ASSIGNMENT: Transcribe, word for word, the line containing "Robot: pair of" and each line following it through the end of the listing below. Omit all other lines.

INFORMATION SHOWN:
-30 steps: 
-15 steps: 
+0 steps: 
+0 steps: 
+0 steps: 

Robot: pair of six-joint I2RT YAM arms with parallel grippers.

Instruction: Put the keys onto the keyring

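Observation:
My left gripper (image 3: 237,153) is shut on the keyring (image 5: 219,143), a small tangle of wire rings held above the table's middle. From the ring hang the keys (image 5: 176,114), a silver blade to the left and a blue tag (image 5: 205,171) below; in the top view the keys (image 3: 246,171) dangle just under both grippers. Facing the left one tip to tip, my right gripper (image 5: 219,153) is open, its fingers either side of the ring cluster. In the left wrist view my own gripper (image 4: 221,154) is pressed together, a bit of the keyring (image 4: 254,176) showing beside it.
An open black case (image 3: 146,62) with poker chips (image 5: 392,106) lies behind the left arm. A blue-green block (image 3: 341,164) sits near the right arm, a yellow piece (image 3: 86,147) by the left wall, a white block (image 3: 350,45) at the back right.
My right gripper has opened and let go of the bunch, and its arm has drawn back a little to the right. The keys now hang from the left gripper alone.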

REPLY:
Robot: pair of six-joint I2RT YAM arms with parallel grippers.

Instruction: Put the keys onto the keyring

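Observation:
My left gripper (image 3: 237,153) is shut on the keyring (image 5: 219,143), a small tangle of wire rings held above the table's middle. From the ring hang the keys (image 5: 176,114), a silver blade to the left and a blue tag (image 5: 205,171) below; in the top view the keys (image 3: 246,171) dangle just under both grippers. Facing the left one tip to tip, my right gripper (image 5: 219,153) is open, its fingers either side of the ring cluster. In the left wrist view my own gripper (image 4: 221,154) is pressed together, a bit of the keyring (image 4: 254,176) showing beside it.
An open black case (image 3: 146,62) with poker chips (image 5: 392,106) lies behind the left arm. A blue-green block (image 3: 341,164) sits near the right arm, a yellow piece (image 3: 86,147) by the left wall, a white block (image 3: 350,45) at the back right.
My right gripper has opened and let go of the bunch, and its arm has drawn back a little to the right. The keys now hang from the left gripper alone.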

This output is complete.